◆ Task details
The lines from the start of the records through the one containing "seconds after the" are to be transcribed exactly, and nothing else.

◆ Given data
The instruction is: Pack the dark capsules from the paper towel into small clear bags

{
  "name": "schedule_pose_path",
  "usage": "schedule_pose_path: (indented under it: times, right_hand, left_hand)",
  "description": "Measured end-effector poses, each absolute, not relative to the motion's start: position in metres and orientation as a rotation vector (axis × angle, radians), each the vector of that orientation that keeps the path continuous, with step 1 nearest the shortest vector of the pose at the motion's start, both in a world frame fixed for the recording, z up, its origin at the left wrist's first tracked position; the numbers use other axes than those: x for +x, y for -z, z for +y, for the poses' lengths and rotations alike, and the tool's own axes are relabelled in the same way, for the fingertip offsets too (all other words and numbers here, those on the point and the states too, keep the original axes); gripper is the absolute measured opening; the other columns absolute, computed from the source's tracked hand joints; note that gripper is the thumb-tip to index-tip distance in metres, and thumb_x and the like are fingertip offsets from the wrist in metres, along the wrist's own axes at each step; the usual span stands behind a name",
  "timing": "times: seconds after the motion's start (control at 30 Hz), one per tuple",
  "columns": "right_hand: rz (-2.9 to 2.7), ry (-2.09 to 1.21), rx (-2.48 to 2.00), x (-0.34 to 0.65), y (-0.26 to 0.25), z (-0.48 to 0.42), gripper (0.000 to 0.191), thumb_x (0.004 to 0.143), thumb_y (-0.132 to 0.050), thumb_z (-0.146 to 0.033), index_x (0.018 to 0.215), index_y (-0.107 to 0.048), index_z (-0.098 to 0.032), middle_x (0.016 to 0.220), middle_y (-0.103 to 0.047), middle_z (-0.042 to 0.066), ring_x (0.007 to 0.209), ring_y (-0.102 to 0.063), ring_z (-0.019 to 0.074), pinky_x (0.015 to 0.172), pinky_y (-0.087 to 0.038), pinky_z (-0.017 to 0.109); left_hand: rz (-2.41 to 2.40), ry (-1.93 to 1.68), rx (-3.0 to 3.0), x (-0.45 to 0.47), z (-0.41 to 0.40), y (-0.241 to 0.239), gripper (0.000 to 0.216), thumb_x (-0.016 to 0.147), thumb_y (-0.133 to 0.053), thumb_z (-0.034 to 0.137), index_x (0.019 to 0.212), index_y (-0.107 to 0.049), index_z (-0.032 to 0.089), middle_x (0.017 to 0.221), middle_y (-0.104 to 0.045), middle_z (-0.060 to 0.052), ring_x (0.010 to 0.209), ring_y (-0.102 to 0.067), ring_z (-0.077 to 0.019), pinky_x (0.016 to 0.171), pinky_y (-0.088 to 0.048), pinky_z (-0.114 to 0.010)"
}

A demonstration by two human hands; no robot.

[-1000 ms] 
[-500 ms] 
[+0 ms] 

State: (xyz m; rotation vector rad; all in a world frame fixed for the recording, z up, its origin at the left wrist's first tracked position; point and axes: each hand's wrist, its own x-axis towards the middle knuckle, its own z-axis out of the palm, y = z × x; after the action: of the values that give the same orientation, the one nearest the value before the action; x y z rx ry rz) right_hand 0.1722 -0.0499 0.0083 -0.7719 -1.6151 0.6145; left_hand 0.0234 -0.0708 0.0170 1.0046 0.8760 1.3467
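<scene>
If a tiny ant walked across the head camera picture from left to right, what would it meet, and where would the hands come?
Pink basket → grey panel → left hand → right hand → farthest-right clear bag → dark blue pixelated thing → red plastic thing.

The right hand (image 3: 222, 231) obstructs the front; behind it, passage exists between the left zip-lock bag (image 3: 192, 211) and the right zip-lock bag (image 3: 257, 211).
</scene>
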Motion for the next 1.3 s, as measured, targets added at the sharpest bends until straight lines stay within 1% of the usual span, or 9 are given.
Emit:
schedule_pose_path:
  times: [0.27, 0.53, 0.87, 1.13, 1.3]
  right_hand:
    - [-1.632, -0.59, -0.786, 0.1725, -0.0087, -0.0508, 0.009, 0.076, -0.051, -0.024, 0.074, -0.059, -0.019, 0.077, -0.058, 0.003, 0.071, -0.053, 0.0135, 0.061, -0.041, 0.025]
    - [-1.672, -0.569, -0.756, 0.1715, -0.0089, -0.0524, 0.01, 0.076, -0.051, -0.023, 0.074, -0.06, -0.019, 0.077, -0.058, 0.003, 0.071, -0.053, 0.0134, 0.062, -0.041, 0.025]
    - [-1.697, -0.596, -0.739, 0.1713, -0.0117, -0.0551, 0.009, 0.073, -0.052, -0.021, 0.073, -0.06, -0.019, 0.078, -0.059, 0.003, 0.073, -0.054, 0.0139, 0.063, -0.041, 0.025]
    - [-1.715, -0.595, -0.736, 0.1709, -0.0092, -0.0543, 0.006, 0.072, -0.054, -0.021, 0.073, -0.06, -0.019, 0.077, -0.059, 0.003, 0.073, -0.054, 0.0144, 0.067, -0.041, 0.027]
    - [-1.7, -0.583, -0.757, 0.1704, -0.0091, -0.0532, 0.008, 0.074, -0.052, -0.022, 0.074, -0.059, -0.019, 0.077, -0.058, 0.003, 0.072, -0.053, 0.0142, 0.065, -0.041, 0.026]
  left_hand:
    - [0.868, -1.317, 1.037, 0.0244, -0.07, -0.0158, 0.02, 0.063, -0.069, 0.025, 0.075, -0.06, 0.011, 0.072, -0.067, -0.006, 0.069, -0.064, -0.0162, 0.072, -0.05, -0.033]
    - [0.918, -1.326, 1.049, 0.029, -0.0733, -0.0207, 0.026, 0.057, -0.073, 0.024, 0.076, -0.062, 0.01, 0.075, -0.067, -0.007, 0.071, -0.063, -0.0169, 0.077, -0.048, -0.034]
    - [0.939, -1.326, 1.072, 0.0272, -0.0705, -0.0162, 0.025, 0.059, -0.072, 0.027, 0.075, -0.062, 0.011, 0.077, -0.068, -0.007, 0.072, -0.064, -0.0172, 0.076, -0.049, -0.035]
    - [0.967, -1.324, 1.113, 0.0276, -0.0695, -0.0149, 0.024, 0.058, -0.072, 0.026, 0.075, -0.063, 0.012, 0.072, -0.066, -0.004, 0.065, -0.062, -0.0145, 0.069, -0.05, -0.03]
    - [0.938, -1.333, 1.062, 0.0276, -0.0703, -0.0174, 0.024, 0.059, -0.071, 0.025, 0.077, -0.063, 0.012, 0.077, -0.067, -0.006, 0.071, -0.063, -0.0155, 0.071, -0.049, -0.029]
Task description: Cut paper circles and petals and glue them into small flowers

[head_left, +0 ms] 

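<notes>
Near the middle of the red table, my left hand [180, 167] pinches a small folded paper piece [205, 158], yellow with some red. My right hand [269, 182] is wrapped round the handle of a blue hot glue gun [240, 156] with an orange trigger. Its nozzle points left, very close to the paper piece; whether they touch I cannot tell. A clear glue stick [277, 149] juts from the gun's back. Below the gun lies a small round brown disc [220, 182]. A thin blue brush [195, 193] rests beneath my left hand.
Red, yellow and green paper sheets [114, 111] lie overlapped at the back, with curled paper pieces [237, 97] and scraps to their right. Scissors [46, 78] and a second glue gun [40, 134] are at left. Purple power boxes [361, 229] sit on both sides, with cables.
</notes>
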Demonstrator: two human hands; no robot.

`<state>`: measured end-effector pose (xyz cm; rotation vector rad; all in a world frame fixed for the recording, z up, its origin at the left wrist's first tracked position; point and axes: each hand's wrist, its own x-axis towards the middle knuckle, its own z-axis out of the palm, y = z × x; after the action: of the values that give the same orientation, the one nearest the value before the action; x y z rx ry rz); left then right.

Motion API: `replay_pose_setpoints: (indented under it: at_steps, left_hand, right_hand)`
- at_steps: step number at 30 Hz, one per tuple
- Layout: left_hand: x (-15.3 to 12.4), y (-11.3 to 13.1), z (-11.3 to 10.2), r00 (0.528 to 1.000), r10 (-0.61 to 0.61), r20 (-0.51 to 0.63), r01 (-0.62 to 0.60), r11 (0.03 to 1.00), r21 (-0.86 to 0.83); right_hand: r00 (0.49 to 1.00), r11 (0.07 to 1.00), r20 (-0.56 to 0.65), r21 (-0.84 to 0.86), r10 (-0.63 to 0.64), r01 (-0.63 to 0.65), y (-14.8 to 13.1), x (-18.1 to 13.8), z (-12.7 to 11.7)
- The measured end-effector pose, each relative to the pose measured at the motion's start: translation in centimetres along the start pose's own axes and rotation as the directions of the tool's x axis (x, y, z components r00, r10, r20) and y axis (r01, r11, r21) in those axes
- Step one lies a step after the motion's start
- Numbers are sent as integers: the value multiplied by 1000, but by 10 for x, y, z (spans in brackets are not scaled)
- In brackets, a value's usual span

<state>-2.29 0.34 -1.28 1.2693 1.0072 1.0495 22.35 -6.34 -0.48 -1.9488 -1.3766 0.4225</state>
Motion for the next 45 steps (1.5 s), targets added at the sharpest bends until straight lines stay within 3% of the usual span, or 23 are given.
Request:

◆ Problem solution
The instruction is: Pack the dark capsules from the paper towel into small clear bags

{
  "name": "schedule_pose_path",
  "usage": "schedule_pose_path: (indented under it: times, right_hand, left_hand)",
  "description": "Measured end-effector poses, each absolute, not relative to the motion's start: position in metres and orientation as a rotation vector (axis × angle, radians), each the vector of that orientation that keeps the path continuous, with step 1 nearest the shortest vector of the pose at the motion's start, both in a world frame fixed for the recording, z up, its origin at the left wrist's first tracked position; the numbers use other axes than those: x for +x, y for -z, z for +y, for the poses' lengths and rotations alike, and the tool's own axes are relabelled in the same way, for the fingertip offsets too (all other words and numbers here, those on the point and the states too, keep the original axes); gripper is the absolute measured opening; the other columns absolute, computed from the source's tracked hand joints; note that gripper is the thumb-tip to index-tip distance in metres, and thumb_x and the like are fingertip offsets from the wrist in metres, along the wrist's own axes at each step; the usual span stands behind a name",
  "timing": "times: seconds after the motion's start (control at 30 Hz), one per tuple",

That completes the response.